Your goal: Set the whole listing down again exactly as written.
Start of Input data
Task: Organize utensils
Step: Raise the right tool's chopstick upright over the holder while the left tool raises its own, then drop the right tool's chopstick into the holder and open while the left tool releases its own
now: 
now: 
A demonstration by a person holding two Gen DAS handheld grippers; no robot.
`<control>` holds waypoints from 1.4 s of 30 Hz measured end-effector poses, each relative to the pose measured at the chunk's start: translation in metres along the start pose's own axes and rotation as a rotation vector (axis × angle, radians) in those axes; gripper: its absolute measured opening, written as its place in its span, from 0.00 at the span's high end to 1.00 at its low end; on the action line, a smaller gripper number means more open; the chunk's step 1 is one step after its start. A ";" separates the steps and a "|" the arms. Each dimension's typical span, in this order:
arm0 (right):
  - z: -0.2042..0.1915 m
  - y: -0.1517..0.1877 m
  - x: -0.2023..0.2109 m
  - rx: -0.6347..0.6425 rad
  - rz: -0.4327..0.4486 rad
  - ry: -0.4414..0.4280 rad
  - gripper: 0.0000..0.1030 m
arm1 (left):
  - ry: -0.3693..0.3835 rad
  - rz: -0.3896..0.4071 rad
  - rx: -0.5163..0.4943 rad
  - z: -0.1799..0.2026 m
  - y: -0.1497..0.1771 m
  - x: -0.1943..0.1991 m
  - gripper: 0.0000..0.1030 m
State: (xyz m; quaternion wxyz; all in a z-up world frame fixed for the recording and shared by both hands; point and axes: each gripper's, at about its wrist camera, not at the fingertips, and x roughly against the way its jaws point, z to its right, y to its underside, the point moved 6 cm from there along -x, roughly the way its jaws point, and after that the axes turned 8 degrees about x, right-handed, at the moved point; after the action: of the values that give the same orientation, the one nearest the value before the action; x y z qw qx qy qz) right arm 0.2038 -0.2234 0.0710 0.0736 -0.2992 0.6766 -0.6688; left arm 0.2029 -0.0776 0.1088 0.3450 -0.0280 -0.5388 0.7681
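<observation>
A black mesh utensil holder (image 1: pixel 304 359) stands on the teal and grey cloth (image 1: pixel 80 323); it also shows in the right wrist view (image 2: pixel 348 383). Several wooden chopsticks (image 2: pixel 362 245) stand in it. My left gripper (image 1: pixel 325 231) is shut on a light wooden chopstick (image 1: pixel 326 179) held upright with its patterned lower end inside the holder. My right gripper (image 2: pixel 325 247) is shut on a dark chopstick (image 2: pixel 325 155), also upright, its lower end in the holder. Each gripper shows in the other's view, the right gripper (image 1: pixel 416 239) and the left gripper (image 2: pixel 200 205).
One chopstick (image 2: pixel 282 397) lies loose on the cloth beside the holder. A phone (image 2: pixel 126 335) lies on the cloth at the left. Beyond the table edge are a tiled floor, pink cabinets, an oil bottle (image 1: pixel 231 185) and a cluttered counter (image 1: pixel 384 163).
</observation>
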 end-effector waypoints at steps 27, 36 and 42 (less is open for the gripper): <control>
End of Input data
Reply to the exercise:
Task: Organize utensils
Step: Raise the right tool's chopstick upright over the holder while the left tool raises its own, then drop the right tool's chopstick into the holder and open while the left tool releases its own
now: 
now: 
A demonstration by a person holding two Gen DAS handheld grippers; no robot.
`<control>` holds waypoints from 1.4 s of 30 Hz measured end-effector poses, each relative to the pose measured at the chunk's start: translation in metres along the start pose's own axes and rotation as a rotation vector (axis × angle, radians) in those axes; gripper: its absolute measured opening, written as its place in its span, from 0.00 at the span's high end to 1.00 at its low end; on the action line, a smaller gripper number means more open; the chunk's step 1 is one step after its start. A ";" separates the steps and a "|" the arms. Each dimension's typical span, in this order:
arm0 (right):
  - z: -0.2042..0.1915 m
  - y: -0.1517..0.1877 m
  - x: -0.2023..0.2109 m
  - rx: -0.6347..0.6425 rad
  - rz: -0.4327..0.4486 rad
  - ry: -0.4414..0.4280 rad
  - gripper: 0.0000..0.1030 m
arm1 (left):
  - ry: -0.3693..0.3835 rad
  - rz: -0.3896..0.4071 rad
  - rx: -0.5163..0.4943 rad
  - z: -0.1799..0.2026 m
  - y: -0.1497..0.1771 m
  - x: -0.1943..0.1991 m
  - gripper: 0.0000..0.1030 m
State: (xyz m; quaternion wxyz; all in a z-up world frame fixed for the recording and shared by both hands; point and axes: each gripper's, at about its wrist camera, not at the fingertips, and x roughly against the way its jaws point, z to its right, y to its underside, the point moved 6 cm from there along -x, roughly the way its jaws point, and after that the axes turned 8 degrees about x, right-handed, at the moved point; after the action: of the values that give the same orientation, the one nearest the value before the action; x y z qw qx qy qz) right arm 0.2038 -0.2234 0.0710 0.0736 -0.2992 0.6766 -0.6688; left arm 0.2029 -0.0776 0.1088 0.3450 -0.0280 -0.5388 0.7681
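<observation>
A black mesh utensil holder (image 1: pixel 304 359) stands on the teal and grey cloth (image 1: pixel 80 323); it also shows in the right wrist view (image 2: pixel 348 383). Several wooden chopsticks (image 2: pixel 362 245) stand in it. My left gripper (image 1: pixel 325 231) is shut on a light wooden chopstick (image 1: pixel 326 179) held upright with its patterned lower end inside the holder. My right gripper (image 2: pixel 325 247) is shut on a dark chopstick (image 2: pixel 325 155), also upright, its lower end in the holder. Each gripper shows in the other's view, the right gripper (image 1: pixel 416 239) and the left gripper (image 2: pixel 200 205).
One chopstick (image 2: pixel 282 397) lies loose on the cloth beside the holder. A phone (image 2: pixel 126 335) lies on the cloth at the left. Beyond the table edge are a tiled floor, pink cabinets, an oil bottle (image 1: pixel 231 185) and a cluttered counter (image 1: pixel 384 163).
</observation>
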 end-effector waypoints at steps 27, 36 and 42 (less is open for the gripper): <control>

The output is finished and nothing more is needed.